Menpar juga dinilai tidak canggung untuk mengakui bahwa pariwisata Thailand dan Malaysia lebih maju dan lebih banyak jumlah wismannya. Indonesia masih 10 juta wisman per tahun, Malaysia sudah 25 juta, dan Thailand 30 juta.

“Jadi jangan menurunkan target dari 20 juta kunjungan, ya! Pertama, itu target Presiden Joko Widodo. Kedua, meskipun fantastis, proyeksi 2019 itu masih kalah dari Malaysia dan Thailand. Kita jangan berdebat soal 20 juta, suka atau tidak suka, mau atau tidak mau, kita harus kejar target itu,” jawab Arief, ketika ditanya soal optimisme menuju target tersebut.

Kata-kata menpar soal, “Jangan menurunkan target 20 juta, karena kita tidak mau jadi bangsa yang kalah!” rupanya menarik perhatian Don Bosco.

“Tolong ulangi, pak!” kata Don minta Arief mempertegas lagi pernyataannya.

Dengan cara apa mengejarnya?

“Itulah yang membuat saya banyak mengerjakan tugas yang sebenarnya bukan pariwisata. Tapi kalau dasarnya tidak diperbaiki, maka tidak akan mencapainya, seperti go digital, airlines atau akses, dan homestay atau amenitas. Soal akses, saya harus roadshow ke airline (Garuda Indonesia, AirAsia, Lion Air Group, Sriwijaya Air), juga ke airport (Angkasa Pura I dan Angkasa Pura II) untuk memastikan seats capacity mampu mengangkut wisman dengan target 20 juta itu,” katanya.

Untuk Mewujudkan Target, Akses Wisata Butuh Tambahan “Seats Capacity”
Arief menilai, target 20 juta kunjungan itu membutuhkan 30 juta seats pada 2019. Tahun ini, target Kemenpar adalah12 juta kunjungan. Tahun depan harus sudah menaikkan daya tampung tempat duduk pesawat yang masuk ke Indonesia sebanyak 22 juta seats, yang artinya ada defisit 3 juta seats.

Bagaimana mengatasinya?
“Itulah mengapa saya sisir satu per satu, sampai urusan slots bandara, menambah jam operasional bandara, menaikkan status bandara menjadi internasional, melobi airlines untuk direct flight, menggunakan pesawat berbadan lebar, dan lainnya. Itulah mengapa saya harus keliling,” ungkapnya.

Mungkin karena kesibukan ini, Don Bosco menyebut, betapa sulitnya mengundang menpar berdialog di studio BeritaSatu TV. Berkali-kali perjanjian gagal.

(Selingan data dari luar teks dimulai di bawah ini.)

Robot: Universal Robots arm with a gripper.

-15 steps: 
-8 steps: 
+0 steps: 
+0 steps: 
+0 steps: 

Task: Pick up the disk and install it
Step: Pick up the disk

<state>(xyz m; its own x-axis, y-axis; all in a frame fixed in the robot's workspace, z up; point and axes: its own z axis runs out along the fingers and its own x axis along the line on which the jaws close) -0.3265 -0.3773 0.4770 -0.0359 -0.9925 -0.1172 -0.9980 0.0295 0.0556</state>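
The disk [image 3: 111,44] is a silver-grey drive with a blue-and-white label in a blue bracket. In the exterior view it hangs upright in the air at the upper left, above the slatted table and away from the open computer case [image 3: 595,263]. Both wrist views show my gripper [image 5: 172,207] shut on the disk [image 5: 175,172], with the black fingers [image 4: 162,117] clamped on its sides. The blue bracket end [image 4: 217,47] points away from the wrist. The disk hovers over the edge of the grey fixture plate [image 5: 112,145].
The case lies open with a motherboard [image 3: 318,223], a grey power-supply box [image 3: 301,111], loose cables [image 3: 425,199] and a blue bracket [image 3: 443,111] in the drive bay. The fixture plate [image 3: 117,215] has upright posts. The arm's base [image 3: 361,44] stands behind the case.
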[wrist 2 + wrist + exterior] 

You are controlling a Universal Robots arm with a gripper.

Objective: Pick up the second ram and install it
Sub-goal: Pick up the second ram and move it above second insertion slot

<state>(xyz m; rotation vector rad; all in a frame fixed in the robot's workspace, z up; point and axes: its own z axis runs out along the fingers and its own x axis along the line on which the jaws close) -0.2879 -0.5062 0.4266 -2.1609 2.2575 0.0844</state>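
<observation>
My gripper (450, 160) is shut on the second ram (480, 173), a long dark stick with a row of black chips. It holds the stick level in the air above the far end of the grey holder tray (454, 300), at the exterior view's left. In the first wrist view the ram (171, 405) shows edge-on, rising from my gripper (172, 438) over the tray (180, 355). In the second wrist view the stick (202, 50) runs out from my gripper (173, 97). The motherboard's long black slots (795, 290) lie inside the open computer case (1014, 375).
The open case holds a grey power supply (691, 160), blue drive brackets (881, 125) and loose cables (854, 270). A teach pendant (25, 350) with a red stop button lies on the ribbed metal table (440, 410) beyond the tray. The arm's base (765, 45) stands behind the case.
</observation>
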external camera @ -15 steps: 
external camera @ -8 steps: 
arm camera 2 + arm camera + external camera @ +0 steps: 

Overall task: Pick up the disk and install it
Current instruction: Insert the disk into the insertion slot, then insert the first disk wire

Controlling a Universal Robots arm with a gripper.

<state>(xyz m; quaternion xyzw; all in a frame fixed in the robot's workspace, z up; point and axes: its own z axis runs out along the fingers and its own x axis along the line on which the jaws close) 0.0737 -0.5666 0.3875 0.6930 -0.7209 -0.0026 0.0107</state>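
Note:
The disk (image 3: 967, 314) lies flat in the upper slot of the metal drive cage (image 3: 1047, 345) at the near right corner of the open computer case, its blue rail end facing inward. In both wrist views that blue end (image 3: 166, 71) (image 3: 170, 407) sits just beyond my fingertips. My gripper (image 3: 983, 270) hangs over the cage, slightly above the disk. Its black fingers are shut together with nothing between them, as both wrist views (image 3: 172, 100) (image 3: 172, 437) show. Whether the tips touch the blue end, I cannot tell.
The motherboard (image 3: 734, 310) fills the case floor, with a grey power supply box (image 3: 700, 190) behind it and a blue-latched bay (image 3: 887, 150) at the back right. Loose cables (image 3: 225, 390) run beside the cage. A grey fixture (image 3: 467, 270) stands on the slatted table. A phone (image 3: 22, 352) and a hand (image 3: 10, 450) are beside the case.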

“Saya ingat dulu, ketika bersama Forum Pemred bertemu Presiden Jokowi. Saya tanya, bagaimana profil menpar yang akan dipilih. Kata presiden, harus jagoan marketing tulen. Ia harus keliling ke mana saja untuk berjualan pariwisata Indonesia. Ia tidak harus di sini, di kantor,” kata Don Bosco menirukan Presiden Jokowi.

Rupanya sosok yang dimaksud adalah Arief Yahya, yang menginvestasikan waktunya untuk kegiatan produktif.

“Harus mengutamakan yang utama. Kalau kita menghadapi target spektakuler seperti ini, harus fokus. Hasil yang luar biasa hanya bisa ditempuh dengan cara yang tidak biasa!” kata Arief.

 “Tolong diulang,” pinta Don Bosco, agar pemirsanya lebih jelas mendengar filosofi tersebut.